■ **THE PROBLEM**
Take the lines from the one with "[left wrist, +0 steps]" to the end of the listing, both ends included, and quote them exactly, leaving pictures out.

Segment Open

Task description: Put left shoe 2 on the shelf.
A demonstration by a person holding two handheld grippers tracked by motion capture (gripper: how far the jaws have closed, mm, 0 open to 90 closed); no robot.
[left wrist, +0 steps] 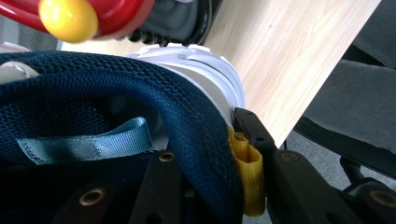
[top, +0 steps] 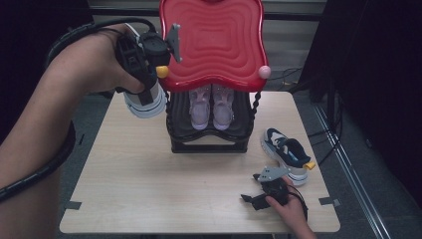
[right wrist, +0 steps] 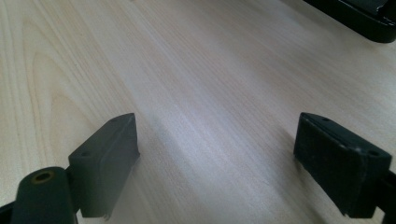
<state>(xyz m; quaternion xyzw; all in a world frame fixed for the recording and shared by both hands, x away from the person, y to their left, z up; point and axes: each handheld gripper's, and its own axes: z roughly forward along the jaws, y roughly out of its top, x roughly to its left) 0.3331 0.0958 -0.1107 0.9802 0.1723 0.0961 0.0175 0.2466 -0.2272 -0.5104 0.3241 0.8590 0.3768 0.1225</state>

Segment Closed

■ **PROBLEM SOLUTION**
[left wrist, +0 steps] 
[top, +0 steps] 
[right wrist, +0 steps] 
<state>(xyz m; quaternion xyzw; all in a world frame fixed for the recording and shared by both hands, x away from the person, y to their left, z up; point and axes: each handheld gripper's, and its own axes: z roughly forward along the jaws, y roughly out of its top, x roughly to its left) 0.3331 0.0958 -0.1107 0.9802 0.1723 0.0961 0.0175 0.2466 -0.2272 -0.5104 0.3241 0.8590 0.3768 0.1225</state>

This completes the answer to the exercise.